It’s been a hard year. From COVID and lockdown, to the S189(A) at Herzlia and the personal implications of this for me, 2020 will be a year to forget. 

However, one has to get through things in one’s own way. Sometimes the most obvious choice is alcohol, although this isn’t something on which one wants to get too reliant! So what else is there? There’s exercise, yes, but sometimes motivation is hard. The real way that I escape (besides from being with my amazing family) is through books and Netflix. Over the past few months, I have read a lot of fiction, including, but not exclusive to: The Yiddish Policemen’s Union by Michael Chabon; The Handmaid’s Tale by Margaret Atwood (I watched the series too); and Dune by Frank Herbert (and I am very excited to watch the new film coming out in December!). 

What is really interesting about these book choices is that they are all about either dystopian or alternate historical fiction. It feels like every time we turn on the news these days we’re facing some sort of dystopian nightmare, so how can reading these kinds of books feel like a break from the normal? I guess it all boils down, once again, to escapism. There are different forms of escapism and these days people are more likely to find sanctuary being anti-social with friends and family than out in the real world. Many people, according Joshua Wilder in Psychology Today, are more concerned with their virtual worlds they have created online than real, face-to-face relationships. He gives the example that some people go so far as to become more concerned about their fictional characters than themselves, stating that they, “put more effort into slaying a dragon than learning math, and be more concerned with what their character eats than what they themselves eat”. This has caused many to become more homebound and less likely to go out into the real world. But COVID has created a similar environment.

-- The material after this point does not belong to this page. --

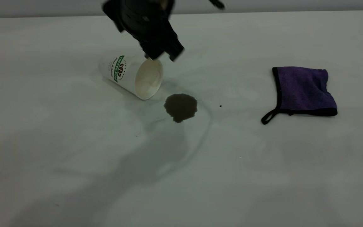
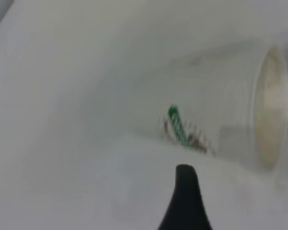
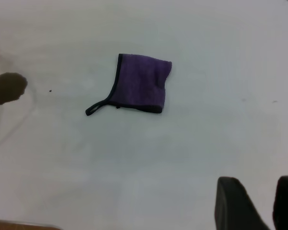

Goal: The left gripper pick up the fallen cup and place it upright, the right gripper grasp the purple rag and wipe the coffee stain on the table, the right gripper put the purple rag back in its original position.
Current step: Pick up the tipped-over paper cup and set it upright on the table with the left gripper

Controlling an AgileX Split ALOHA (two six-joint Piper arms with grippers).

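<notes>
The left end effector hangs just above the rim of the fallen paper cup, which lies on its side on the white counter with its mouth turned toward the coffee stain just beside it. Whether its fingers are spread or closed cannot be told: only one dark fingertip shows in the left wrist view, with nothing held. To do the pick well, the fingers should probably straddle the cup's wall near the rim, close gently so the paper does not crush, then tip the cup onto its base clear of the puddle. The right end effector sits well apart from the purple rag, its fingers a little apart and empty. Counted: one cup, one stain, one rag, two end effectors.
</notes>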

Due to extraneous factors, we have become less able to go outside and be social. Hundreds of millions of people are unable to participate in their usual day-to-day activities and have been forced to stay at home. We also have had to adapt to having terrible news flung at us constantly, which can create a very negative environment for ourselves and others in our households. Our own self-isolation has created the perfect storm for reading and escapism. According to Hugo Selzer, the president of the International Publishers Association, books have become a way to escape the realities of COVID. He says, ““Books and reading are the ideal way of escaping our four walls, but also to understand what is happening around us, how to overcome this and how to make our lives better in the future”. 

We have now been tasked with trying to re-gain a sense of normality (something I wrote about last month) and to feel as though we can control our lives, inasmuch as we can. One of the ways in which people have tried to do so is by being involved in something called ‘Cottagecore’. Cottagecore, according to Wikipedia (don’t tell my pupils I’m using Wikipedia as a source!) is “an Internet aesthetic that celebrates a return to traditional skills and crafts such as foraging, baking, and pottery (…)”. One can see this on Instagram, Facebook, TikTok and Tumblr. We have become a people who are now going back to basics and trying to use our own skills to escape, rather than rely on other people and our industrialised worldview. 

Escaping from reality may seem like a negative, but it has allowed us to adapt and adjust to a world which is topsy-turvy. From our crises in South Africa (where we face not only Lockdown but loadshedding and corruption on a grand scale) to the US (where wearing a mask has now become a political statement) we have to look inward to find how we can best manage ourselves. We have to control what we can in whatever means possible. If we don’t, we may find that we will spiral out of control thinking about all the disasters befalling the world.

Although my wife and daughters are amazing and have been a source of joy and light, I have found another way to escape from the world in which we live. When I read about dystopian realities or the science fiction/fantasy worlds, I’m actively trying to have a way of seeking the structured model of a novel: a beginning, middle, and an end. By doing this I can control just one aspect of my life, through the difficulties I am facing, and create a sense of order and balance. I hope that you, too, have been able to find balance, control, and a sense of stability in these tough times. 

May the force be with you!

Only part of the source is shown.